__Work required__: Narrow the data below down to the lines containing "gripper".
═══ Dataset excerpt
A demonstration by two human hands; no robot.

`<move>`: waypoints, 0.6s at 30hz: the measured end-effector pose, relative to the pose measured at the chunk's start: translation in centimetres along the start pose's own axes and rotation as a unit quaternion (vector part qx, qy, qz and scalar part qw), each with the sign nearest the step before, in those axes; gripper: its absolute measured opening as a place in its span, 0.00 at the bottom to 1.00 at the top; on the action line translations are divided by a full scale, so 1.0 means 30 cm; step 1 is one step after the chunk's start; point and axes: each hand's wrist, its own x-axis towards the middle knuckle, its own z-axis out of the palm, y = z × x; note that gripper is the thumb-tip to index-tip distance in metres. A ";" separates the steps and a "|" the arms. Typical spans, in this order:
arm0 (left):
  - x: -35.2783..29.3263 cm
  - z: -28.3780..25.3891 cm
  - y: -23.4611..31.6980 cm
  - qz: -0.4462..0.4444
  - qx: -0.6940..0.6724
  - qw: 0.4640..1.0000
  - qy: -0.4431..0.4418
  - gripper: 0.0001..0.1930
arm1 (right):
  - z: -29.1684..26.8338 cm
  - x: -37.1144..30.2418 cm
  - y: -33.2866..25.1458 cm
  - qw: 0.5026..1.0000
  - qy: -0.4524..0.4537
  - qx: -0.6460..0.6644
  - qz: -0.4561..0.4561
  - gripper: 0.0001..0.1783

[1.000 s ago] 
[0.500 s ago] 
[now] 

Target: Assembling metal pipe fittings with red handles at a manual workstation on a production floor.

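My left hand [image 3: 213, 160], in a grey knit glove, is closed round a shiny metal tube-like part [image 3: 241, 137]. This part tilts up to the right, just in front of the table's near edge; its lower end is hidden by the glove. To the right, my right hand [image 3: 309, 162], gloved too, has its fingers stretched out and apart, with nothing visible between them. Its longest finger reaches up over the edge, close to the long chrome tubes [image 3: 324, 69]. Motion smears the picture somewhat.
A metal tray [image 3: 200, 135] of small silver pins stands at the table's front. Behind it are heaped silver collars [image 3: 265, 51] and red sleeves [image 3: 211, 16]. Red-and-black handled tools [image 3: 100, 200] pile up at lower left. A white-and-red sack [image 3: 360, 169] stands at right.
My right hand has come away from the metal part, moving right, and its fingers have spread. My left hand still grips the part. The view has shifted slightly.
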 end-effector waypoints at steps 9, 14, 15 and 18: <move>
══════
__Expected output__:
`<move>`: waypoints, 0.6s at 30hz: the measured end-effector pose, relative to the pose measured at the chunk's start: translation in centimetres along the start pose's own axes and rotation as a unit quaternion (vector part qx, qy, qz and scalar part qw), each with the sign nearest the step before, in those axes; gripper: its absolute measured opening as a place in its span, 0.00 at the bottom to 1.00 at the top; on the action line translations are divided by a full scale, so 1.0 means 30 cm; step 1 is one step after the chunk's start; point and axes: each hand's wrist, its own x-axis towards the middle knuckle, its own z-axis out of the palm, y = z × x; note that gripper is the thumb-tip to index-tip distance in metres. A ";" separates the steps and a "|" the arms. Typical spans, in this order:
  - gripper: 0.0001..0.1930
  - gripper: 0.0001..0.1783

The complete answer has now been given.